Records from a collection =>
┄┄┄┄┄┄┄┄┄┄┄┄┄┄┄┄┄┄┄┄

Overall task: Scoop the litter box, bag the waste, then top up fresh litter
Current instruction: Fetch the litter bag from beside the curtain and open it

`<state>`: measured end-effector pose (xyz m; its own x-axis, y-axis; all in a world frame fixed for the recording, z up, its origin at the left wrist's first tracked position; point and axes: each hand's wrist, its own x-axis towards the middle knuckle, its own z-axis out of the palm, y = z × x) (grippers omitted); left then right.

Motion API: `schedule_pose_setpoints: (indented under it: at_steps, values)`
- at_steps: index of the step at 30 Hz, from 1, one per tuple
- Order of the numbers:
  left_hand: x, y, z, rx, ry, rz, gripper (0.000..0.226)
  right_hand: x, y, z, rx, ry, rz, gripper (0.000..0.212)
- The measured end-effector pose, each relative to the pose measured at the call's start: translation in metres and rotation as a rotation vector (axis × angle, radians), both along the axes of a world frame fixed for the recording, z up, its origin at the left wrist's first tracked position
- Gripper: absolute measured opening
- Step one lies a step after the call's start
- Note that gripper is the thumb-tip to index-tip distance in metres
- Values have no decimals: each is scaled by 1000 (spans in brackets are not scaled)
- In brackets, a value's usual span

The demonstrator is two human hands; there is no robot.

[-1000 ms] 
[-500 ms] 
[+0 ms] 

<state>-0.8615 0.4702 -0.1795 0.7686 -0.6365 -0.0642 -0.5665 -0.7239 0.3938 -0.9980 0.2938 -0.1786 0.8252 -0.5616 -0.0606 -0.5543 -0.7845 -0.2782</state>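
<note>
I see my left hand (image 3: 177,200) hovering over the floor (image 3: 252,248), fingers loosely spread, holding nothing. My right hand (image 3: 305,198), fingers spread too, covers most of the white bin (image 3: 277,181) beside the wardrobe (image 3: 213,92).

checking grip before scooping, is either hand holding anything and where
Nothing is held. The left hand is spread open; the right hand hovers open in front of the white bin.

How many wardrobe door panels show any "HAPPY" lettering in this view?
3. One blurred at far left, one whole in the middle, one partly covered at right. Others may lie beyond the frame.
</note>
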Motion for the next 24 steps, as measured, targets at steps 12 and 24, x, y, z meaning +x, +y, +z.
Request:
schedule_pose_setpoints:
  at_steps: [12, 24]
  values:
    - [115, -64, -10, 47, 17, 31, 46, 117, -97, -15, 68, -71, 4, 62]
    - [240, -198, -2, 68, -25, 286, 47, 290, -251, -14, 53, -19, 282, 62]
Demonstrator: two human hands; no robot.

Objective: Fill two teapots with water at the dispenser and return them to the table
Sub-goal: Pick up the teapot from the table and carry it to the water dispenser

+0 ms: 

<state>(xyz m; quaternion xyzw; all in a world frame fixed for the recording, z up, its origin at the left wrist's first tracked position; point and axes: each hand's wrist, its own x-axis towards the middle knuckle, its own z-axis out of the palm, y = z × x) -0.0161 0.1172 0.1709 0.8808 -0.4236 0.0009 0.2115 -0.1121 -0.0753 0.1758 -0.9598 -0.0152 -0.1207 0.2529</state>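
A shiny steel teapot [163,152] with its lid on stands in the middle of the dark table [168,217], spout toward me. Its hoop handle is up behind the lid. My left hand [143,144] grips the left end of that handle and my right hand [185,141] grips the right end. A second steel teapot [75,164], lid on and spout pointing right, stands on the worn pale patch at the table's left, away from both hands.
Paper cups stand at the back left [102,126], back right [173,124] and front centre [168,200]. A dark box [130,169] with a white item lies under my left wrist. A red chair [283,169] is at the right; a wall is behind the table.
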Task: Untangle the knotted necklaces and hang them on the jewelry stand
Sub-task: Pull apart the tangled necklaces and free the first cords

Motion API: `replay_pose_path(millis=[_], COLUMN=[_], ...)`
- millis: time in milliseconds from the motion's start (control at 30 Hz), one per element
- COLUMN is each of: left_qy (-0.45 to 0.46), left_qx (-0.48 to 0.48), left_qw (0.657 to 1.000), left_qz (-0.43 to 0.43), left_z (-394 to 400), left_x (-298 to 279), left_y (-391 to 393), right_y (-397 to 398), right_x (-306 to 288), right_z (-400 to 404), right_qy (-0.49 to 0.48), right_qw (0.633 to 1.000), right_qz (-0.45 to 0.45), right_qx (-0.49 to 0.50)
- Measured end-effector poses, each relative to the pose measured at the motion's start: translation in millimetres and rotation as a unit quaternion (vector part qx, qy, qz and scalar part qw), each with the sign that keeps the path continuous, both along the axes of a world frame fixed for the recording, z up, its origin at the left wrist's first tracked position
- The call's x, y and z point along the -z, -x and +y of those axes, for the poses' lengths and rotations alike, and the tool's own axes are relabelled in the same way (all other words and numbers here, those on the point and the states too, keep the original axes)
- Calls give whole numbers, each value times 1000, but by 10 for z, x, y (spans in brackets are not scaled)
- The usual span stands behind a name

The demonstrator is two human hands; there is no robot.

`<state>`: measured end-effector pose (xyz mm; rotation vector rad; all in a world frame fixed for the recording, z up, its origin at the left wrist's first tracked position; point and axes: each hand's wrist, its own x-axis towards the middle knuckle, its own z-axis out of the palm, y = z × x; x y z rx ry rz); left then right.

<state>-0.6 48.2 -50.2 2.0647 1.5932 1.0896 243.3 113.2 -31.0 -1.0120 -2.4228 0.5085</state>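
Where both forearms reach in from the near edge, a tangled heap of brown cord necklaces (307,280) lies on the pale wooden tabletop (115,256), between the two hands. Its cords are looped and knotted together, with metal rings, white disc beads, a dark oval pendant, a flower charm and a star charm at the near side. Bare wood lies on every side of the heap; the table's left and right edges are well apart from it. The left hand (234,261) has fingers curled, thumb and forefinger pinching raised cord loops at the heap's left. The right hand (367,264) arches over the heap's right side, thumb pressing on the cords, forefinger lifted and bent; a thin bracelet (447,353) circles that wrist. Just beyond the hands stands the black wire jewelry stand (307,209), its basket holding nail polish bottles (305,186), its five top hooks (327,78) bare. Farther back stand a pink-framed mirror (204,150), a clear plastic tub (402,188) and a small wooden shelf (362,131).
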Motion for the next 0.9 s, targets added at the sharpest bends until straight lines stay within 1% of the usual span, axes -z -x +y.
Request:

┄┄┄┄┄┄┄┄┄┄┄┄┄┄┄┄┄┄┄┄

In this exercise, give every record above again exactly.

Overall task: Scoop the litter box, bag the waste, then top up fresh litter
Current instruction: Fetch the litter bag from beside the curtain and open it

`<state>`: measured end-effector pose (xyz m; its own x-axis, y-axis; all in a world frame fixed for the recording, z up, its origin at the left wrist's first tracked position; point and axes: each hand's wrist, its own x-axis towards the middle knuckle, its own z-axis out of the palm, y = z × x) (grippers omitted); left then right.

Motion API: `schedule_pose_setpoints: (indented under it: at_steps, values)`
- at_steps: index of the step at 30 Hz, from 1, one per tuple
- Order of the numbers:
  left_hand: x, y, z, rx, ry, rz, gripper (0.000..0.226)
  right_hand: x, y, z, rx, ry, rz, gripper (0.000..0.212)
- The measured end-effector pose, each relative to the pose measured at the call's start: translation in metres and rotation as a rotation vector (axis × angle, radians), both along the axes of a world frame fixed for the recording, z up, its origin at the left wrist's first tracked position
- Gripper: absolute measured opening
- Step one lies a step after the call's start
- Note that gripper is the thumb-tip to index-tip distance in metres
- Values have no decimals: each is scaled by 1000 (spans in brackets are not scaled)
- In brackets, a value's usual span

The demonstrator is two human hands; there is no robot.

[-1000 ms] 
[-500 ms] 
[+0 ms] 

<state>-0.8615 0.4702 -0.1795 0.7686 -0.6365 -0.0642 -0.5665 -0.7239 0.3938 -0.9980 0.2938 -0.1786 0.8252 -0.5616 -0.0606 -0.5543 -0.7845 -0.2782</state>
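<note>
I see my left hand (image 3: 177,200) hovering over the floor (image 3: 252,248), fingers loosely spread, holding nothing. My right hand (image 3: 305,198), fingers spread too, covers most of the white bin (image 3: 277,181) beside the wardrobe (image 3: 213,92).

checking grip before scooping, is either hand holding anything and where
Nothing is held. The left hand is spread open; the right hand hovers open in front of the white bin.

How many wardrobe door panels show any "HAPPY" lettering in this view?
3. One blurred at far left, one whole in the middle, one partly covered at right. Others may lie beyond the frame.
</note>
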Motion for the next 24 steps, as measured, targets at steps 12 and 24, x, y, z meaning +x, +y, +z.
Request:
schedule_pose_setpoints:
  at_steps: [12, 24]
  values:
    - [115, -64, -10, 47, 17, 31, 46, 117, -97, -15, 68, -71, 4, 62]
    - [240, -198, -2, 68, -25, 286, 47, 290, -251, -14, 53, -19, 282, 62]
Demonstrator: two human hands; no robot.

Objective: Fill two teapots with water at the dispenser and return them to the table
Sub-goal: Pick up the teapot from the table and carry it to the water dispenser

+0 ms: 

<state>(xyz m; quaternion xyzw; all in a world frame fixed for the recording, z up, its origin at the left wrist's first tracked position; point and axes: each hand's wrist, its own x-axis towards the middle knuckle, its own z-axis out of the palm, y = z × x) -0.0161 0.1172 0.1709 0.8808 -0.4236 0.0009 0.2115 -0.1121 -0.0753 0.1758 -0.9598 -0.0152 -0.1207 0.2529</state>
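A shiny steel teapot [163,152] with its lid on stands in the middle of the dark table [168,217], spout toward me. Its hoop handle is up behind the lid. My left hand [143,144] grips the left end of that handle and my right hand [185,141] grips the right end. A second steel teapot [75,164], lid on and spout pointing right, stands on the worn pale patch at the table's left, away from both hands.
Paper cups stand at the back left [102,126], back right [173,124] and front centre [168,200]. A dark box [130,169] with a white item lies under my left wrist. A red chair [283,169] is at the right; a wall is behind the table.
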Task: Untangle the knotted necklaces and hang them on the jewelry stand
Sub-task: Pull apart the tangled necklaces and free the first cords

Motion API: `replay_pose_path(millis=[_], COLUMN=[_], ...)`
- millis: time in milliseconds from the motion's start (control at 30 Hz), one per element
- COLUMN is each of: left_qy (-0.45 to 0.46), left_qx (-0.48 to 0.48), left_qw (0.657 to 1.000), left_qz (-0.43 to 0.43), left_z (-394 to 400), left_x (-298 to 279), left_y (-391 to 393), right_y (-397 to 398), right_x (-306 to 288), right_z (-400 to 404), right_qy (-0.49 to 0.48), right_qw (0.633 to 1.000), right_qz (-0.45 to 0.45), right_qx (-0.49 to 0.50)
- Measured end-effector poses, each relative to the pose measured at the motion's start: translation in millimetres and rotation as a unit quaternion (vector part qx, qy, qz and scalar part qw), each with the sign that keeps the path continuous, both along the axes of a world frame fixed for the recording, z up, its origin at the left wrist's first tracked position
- The call's x, y and z point along the -z, -x and +y of those axes, for the poses' lengths and rotations alike, and the tool's own axes are relabelled in the same way (all other words and numbers here, those on the point and the states too, keep the original axes)
- Calls give whole numbers, each value times 1000, but by 10 for z, x, y (spans in brackets are not scaled)
- The usual span stands behind a name

The demonstrator is two human hands; there is no robot.

`<state>`: measured end-effector pose (xyz mm; rotation vector rad; all in a world frame fixed for the recording, z up, its origin at the left wrist's first tracked position; point and axes: each hand's wrist, its own x-axis towards the middle knuckle, its own z-axis out of the palm, y = z × x; x y z rx ry rz); left then right.

<state>-0.6 48.2 -50.2 2.0647 1.5932 1.0896 243.3 113.2 -31.0 -1.0120 -2.4228 0.5085</state>
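Where both forearms reach in from the near edge, a tangled heap of brown cord necklaces (307,280) lies on the pale wooden tabletop (115,256), between the two hands. Its cords are looped and knotted together, with metal rings, white disc beads, a dark oval pendant, a flower charm and a star charm at the near side. Bare wood lies on every side of the heap; the table's left and right edges are well apart from it. The left hand (234,261) has fingers curled, thumb and forefinger pinching raised cord loops at the heap's left. The right hand (367,264) arches over the heap's right side, thumb pressing on the cords, forefinger lifted and bent; a thin bracelet (447,353) circles that wrist. Just beyond the hands stands the black wire jewelry stand (307,209), its basket holding nail polish bottles (305,186), its five top hooks (327,78) bare. Farther back stand a pink-framed mirror (204,150), a clear plastic tub (402,188) and a small wooden shelf (362,131).
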Motion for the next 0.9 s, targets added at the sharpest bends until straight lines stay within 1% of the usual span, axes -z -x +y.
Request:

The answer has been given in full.